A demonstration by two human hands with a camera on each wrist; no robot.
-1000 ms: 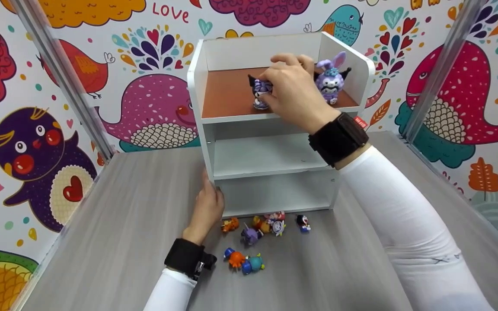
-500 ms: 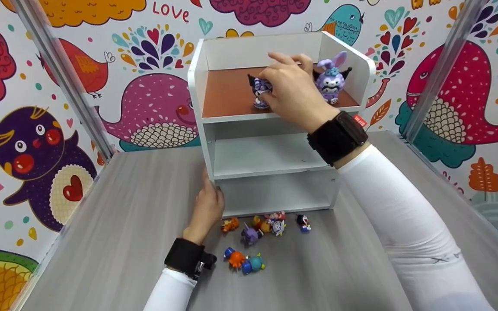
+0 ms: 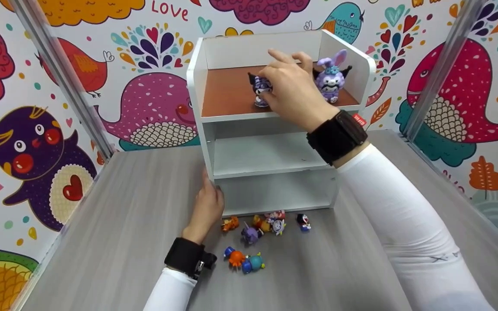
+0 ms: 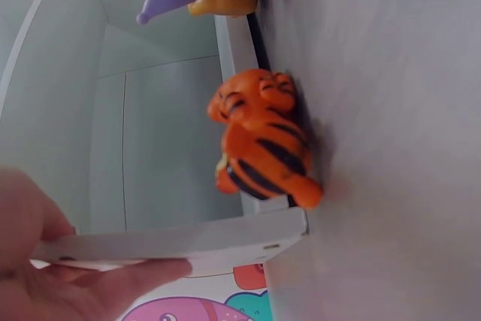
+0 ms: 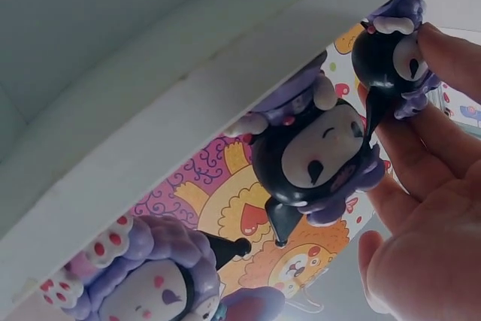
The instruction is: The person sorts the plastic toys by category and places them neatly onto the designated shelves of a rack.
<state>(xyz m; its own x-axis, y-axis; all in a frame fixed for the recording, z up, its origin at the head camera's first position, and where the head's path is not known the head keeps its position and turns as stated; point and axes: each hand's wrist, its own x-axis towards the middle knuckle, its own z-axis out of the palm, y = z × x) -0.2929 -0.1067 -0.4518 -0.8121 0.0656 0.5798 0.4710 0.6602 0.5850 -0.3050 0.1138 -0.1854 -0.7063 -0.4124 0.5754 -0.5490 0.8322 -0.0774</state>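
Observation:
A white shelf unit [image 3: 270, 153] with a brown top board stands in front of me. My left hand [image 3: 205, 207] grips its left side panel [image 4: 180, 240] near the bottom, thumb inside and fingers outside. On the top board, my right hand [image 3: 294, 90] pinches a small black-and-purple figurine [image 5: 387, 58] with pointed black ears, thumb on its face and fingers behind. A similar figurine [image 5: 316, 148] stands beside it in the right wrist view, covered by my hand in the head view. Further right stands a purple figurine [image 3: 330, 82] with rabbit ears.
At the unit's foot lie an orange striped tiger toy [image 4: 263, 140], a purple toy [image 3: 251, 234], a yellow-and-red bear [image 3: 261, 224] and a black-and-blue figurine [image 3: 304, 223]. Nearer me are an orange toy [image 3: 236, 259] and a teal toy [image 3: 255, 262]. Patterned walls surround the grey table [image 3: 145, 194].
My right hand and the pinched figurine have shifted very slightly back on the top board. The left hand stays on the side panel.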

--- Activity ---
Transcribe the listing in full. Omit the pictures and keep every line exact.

--- Response to this task ---
A demonstration by two human hands with a camera on each wrist; no robot.
-1000 ms: 
-500 ms: 
+0 ms: 
+0 ms: 
+0 ms: 
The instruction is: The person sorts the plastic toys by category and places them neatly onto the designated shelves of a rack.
<state>(xyz m; its own x-axis, y-axis; all in a frame fixed for the recording, z up, its origin at the head camera's first position, and where the head's path is not known the head keeps its position and turns as stated; point and axes: each hand's wrist, its own x-axis towards the middle knuckle, its own z-axis out of the palm, y = z × x) -0.2929 -0.1067 -0.4518 -0.8121 0.0656 0.5798 0.4710 0.6602 0.5850 -0.3050 0.1138 -0.1854 -0.7063 -0.4124 0.5754 -0.5490 0.8322 -0.0774</state>
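Observation:
A white shelf unit [image 3: 270, 153] with a brown top board stands in front of me. My left hand [image 3: 205, 207] grips its left side panel [image 4: 180, 240] near the bottom, thumb inside and fingers outside. On the top board, my right hand [image 3: 294, 90] pinches a small black-and-purple figurine [image 5: 387, 58] with pointed black ears, thumb on its face and fingers behind. A similar figurine [image 5: 316, 148] stands beside it in the right wrist view, covered by my hand in the head view. Further right stands a purple figurine [image 3: 330, 82] with rabbit ears.
At the unit's foot lie an orange striped tiger toy [image 4: 263, 140], a purple toy [image 3: 251, 234], a yellow-and-red bear [image 3: 261, 224] and a black-and-blue figurine [image 3: 304, 223]. Nearer me are an orange toy [image 3: 236, 259] and a teal toy [image 3: 255, 262]. Patterned walls surround the grey table [image 3: 145, 194].
My right hand and the pinched figurine have shifted very slightly back on the top board. The left hand stays on the side panel.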

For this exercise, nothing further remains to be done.